Progress on diagnosis and treatment of post corona virus disease 2019 pulmonary fibrosis

Anqi Li, Yilin Xu, Tianxin Xiang()   

  1. The First Affiliated Hospital, Jiangxi Medcial College, Nanchang University·China-Japan Friendship Jiangxi Hospital, Nanchang 330000, China
    The First Affiliated Hospital, Jiangxi Medcial College, Nanchang University·China-Japan Friendship Jiangxi Hospital, Nanchang 330000, China; Jiangxi Medical Center for Critical Public Health Events, Nanchang 330000, China
  • Received:2023-05-08 Published:2023-10-15
  • Corresponding author: Tianxin Xiang
引用本文:

李安琪, 徐祎琳, 向天新. 新型冠状病毒感染后肺纤维化病变诊治进展[J]. 中华实验和临床感染病杂志(电子版), 2023, 17(05): 294-298.

Anqi Li, Yilin Xu, Tianxin Xiang. Progress on diagnosis and treatment of post corona virus disease 2019 pulmonary fibrosis[J]. Chinese Journal of Experimental and Clinical Infectious Diseases(Electronic Edition), 2023, 17(05): 294-298.

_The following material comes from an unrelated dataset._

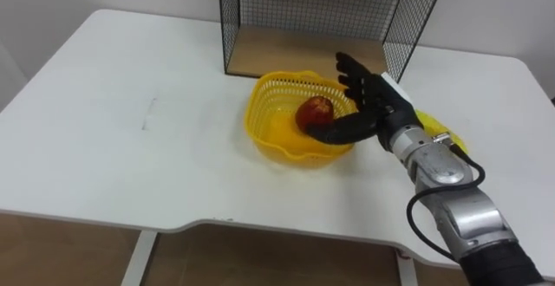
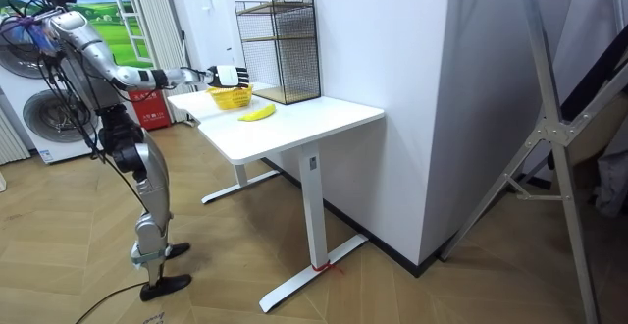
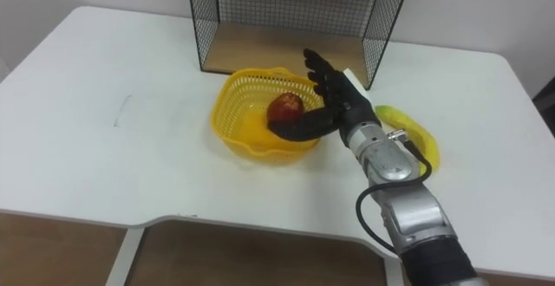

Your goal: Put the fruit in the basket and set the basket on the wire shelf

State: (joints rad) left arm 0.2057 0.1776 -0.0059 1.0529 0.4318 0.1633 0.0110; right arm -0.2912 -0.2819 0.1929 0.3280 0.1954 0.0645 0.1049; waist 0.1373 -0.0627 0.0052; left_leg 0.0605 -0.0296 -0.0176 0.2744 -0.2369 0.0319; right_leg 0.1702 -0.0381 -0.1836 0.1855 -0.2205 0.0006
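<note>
On my head cameras the left part of the white table lies bare. Past the middle sits the yellow plastic basket, upright on the tabletop just in front of the wire shelf, whose wooden base board rests on the table at the back. A red apple lies inside the basket, toward its right side.

My right hand is at the basket's right rim. It is released and grasps nothing: the fingers are straight and spread, pointing toward the shelf over the rim. The thumb reaches into the basket just in front of the apple, and I cannot tell whether it touches the fruit.

To the right of the hand, a banana lies flat on the table outside the basket, partly hidden behind my forearm in the head views.

In the room view the robot stands on the wooden floor at the table's end on the room view's left. A washing machine is behind it, and its right arm is stretched out level over the tabletop to the basket.
</note>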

新型冠状病毒(SARS-CoV-2)感染引起了全球出现大量急性新型冠状病毒肺炎(COVID-19)患者,随着病程演变,部分患者在急性期过后出现肺纤维化问题逐渐突显。目前学者们称之为新型冠状病毒感染后肺纤维化(PCPF)。由于SARS-CoV-2不断突变及全球医疗水平大相径庭,PCPF发生率及诊治亦存在差异。肺纤维化程度显著影响患者临床表现,患者症状迁延,需要大量医疗资源及长期的专业照护。目前PCPF诊断依靠临床结合CT及肺功能检查,治疗依靠既往其他肺纤维化疾病的治疗经验,缺乏统一、规范的处置方案。尽管许多学者为此开展研究,但仍没有十分有效的治疗方法。本文就PCPF发病及其机制进行概述,重点回顾相关诊断及治疗研究进展。

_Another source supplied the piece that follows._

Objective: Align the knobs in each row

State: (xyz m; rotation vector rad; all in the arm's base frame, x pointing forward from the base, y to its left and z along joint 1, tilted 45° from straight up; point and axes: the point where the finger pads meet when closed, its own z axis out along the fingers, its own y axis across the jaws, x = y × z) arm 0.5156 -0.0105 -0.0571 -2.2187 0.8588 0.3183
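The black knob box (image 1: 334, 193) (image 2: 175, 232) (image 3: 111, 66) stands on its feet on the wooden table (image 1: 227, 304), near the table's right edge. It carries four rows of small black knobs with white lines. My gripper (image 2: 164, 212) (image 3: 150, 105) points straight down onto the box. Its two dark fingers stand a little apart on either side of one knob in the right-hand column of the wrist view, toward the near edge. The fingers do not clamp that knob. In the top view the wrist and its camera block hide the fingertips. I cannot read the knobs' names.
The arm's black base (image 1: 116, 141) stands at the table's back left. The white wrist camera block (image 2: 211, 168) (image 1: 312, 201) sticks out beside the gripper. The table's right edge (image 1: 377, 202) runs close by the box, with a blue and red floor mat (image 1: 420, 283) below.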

Severe acute respiratory syndrome coronavirus 2 (SARS-CoV-2) has caused a large number of patients with corona virus disease 2019 (COVID-19) in the world, with the evolution of the disease, the problem of pulmonary fibrosis in some patients after the acute stage has become increasingly prominent. Currently, scholars call it post COVID-19 pulmonary fibrosis (PCPF). Due to the continuous mutation of the virus and different medical levels in different parts of the world, the incidence, diagnosis and treatment of PCPF vary slightly among different studies. The degree of fibrosis significantly affects the clinical manifestations of patients, prolonged symptoms of patients, the need for a large number of medical resources and long-term professional care. At present, the diagnosis of PCPF depends on clinical combination with CT and pulmonary function test (PFT), and the treatment depends on previous treatment experience of other pulmonary fibrosis diseases, and there is a lack of unified and standardized treatment plan. Although many scholars have carried out research for this, there is still no very effective treatment. During this review the pathogenesis and mechanism of PCPF are summarized, and the research progress of related diagnosis and treatment is reviewed.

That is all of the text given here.